Ensuring that everybody is able to access books in all their forms is something that this Government take very seriously. Driving up standards in literacy has been our long-term priority in education, and our focus over the past decade has been on improving the teaching of reading for everybody. We have given students across the country a solid foundation in reading. That is not just to give young people the skills that are vital for their success in later life, but—as Marion Fellows put it so eloquently—to encourage a lifelong love and respect for one of life’s greatest pleasures.

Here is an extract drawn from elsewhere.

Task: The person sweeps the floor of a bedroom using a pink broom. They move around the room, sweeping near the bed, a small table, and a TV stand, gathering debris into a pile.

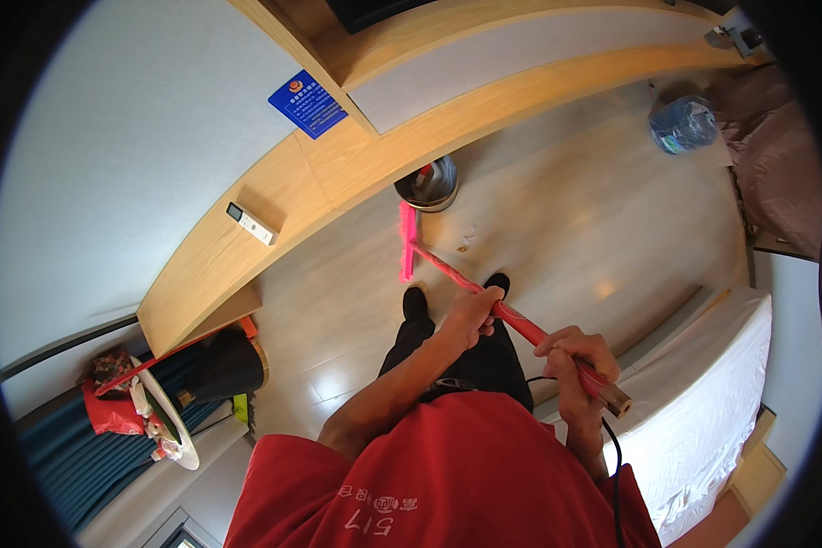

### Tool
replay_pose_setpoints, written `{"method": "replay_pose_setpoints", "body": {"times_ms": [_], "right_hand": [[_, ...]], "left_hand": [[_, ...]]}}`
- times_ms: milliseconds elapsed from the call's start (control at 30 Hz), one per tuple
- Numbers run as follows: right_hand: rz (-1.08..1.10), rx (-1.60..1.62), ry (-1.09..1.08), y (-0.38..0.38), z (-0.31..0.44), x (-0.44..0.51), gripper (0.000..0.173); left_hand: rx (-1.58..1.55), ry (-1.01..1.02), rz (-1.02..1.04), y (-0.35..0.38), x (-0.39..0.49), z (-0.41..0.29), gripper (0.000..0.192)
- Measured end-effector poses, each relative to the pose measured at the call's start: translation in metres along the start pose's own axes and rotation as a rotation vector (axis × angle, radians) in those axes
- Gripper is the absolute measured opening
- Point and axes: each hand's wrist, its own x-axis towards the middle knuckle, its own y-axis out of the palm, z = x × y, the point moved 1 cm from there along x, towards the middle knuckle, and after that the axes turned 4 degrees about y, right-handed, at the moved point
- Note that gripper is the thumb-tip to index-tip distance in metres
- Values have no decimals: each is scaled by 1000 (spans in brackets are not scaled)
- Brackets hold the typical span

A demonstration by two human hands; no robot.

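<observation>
A broom with a red handle (pixel 520 323) and a bright pink bristle head (pixel 407 241) slants across the space before me. My left hand (pixel 474 316) is closed around the middle of the handle. Nearer its metallic-looking end cap, my right hand (pixel 579 366) grips the upper part. The bristle head rests on the floor (pixel 555 226), left of some small scraps of debris (pixel 464 243). Just beyond the head stands a round, dark trash bin (pixel 444 198) with something red and white inside, close to the wooden desk's edge.
A wooden desk (pixel 315 181) curves along the far side, bearing a white remote control (pixel 252 223). At left are a round white table (pixel 188 445) and a black bin-like object (pixel 229 366). A bed with white bedding (pixel 699 404) lies right; a plastic water jug (pixel 683 125) stands far right.
</observation>
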Motion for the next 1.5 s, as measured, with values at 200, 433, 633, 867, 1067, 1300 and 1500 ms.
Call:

I very much understand the enormous pleasures that audiobooks can bring, as someone whose constituency is quite some distance from London—I know the hon. Lady’s is, too. I have had an excitable seven, eight, nine, 10 and then 11-year-old throughout my career in this place, and having an audiobook that really grips a young child’s attention can be a godsend to parents struggling on long journeys.
I am veering into flippancy, but there is a much more serious point about what an audiobook can mean for an individual’s ability to read and enjoy reading. My right hon. Friend the Member for Hemel Hempstead gave the compelling example of his constituent who is losing her sight and with it, she fears, her ability to continue enjoying reading. I take that very seriously. I understand his point about the difference in timing and the implications of VAT.
We believe that a love of reading should be ignited at a young age, which is why we have committed to ensuring that early reading is taught well in schools. We have introduced packages of measures.